*YOUR ASSIGNMENT:* Based on the listing below, report how many lines contain the word "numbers". Nothing but the number, please.

### SUPPLIED MATERIAL ###

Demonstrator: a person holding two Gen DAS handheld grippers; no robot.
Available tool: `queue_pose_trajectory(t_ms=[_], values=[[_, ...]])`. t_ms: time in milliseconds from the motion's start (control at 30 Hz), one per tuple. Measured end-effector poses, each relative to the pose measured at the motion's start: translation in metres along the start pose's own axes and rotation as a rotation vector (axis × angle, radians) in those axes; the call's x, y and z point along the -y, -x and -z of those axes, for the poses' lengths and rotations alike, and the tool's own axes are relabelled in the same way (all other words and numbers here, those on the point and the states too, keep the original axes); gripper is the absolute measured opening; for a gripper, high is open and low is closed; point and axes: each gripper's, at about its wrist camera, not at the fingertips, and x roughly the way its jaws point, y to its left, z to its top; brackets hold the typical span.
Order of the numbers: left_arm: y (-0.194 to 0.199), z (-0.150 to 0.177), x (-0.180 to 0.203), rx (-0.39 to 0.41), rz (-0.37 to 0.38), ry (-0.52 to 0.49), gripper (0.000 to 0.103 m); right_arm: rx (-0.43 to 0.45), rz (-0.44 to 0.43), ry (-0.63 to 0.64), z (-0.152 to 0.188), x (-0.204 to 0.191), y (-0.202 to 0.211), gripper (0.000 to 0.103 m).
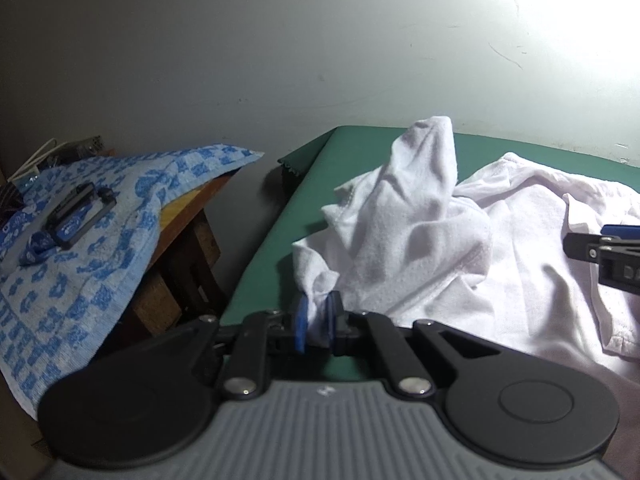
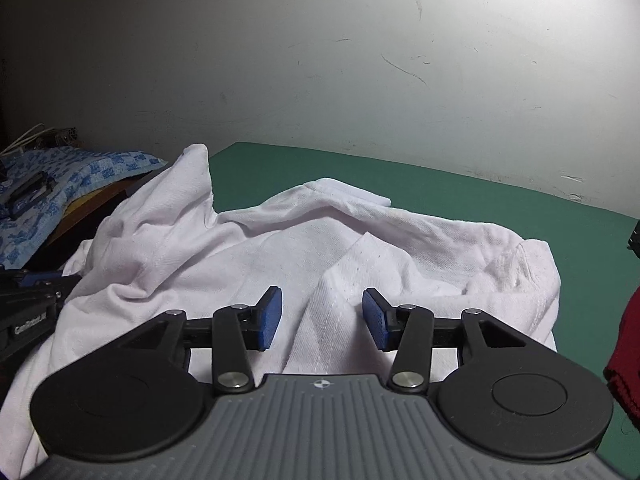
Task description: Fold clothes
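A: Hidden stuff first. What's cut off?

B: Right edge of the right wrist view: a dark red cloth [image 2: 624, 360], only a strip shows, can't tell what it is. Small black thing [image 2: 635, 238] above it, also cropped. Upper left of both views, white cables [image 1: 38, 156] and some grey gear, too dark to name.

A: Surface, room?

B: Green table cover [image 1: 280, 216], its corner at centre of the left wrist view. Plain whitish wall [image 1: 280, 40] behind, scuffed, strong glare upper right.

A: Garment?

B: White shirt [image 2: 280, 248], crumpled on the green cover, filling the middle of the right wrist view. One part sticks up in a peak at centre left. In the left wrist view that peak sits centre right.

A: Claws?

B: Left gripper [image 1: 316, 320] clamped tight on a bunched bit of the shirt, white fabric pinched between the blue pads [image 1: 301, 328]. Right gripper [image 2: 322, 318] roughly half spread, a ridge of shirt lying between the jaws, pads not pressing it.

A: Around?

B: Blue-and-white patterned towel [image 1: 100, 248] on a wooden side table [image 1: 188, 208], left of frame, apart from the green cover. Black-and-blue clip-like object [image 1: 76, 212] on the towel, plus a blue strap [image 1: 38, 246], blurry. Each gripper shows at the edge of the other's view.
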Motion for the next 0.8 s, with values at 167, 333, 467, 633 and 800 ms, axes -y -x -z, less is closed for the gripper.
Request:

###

*ANSWER TO THIS EXERCISE:* 2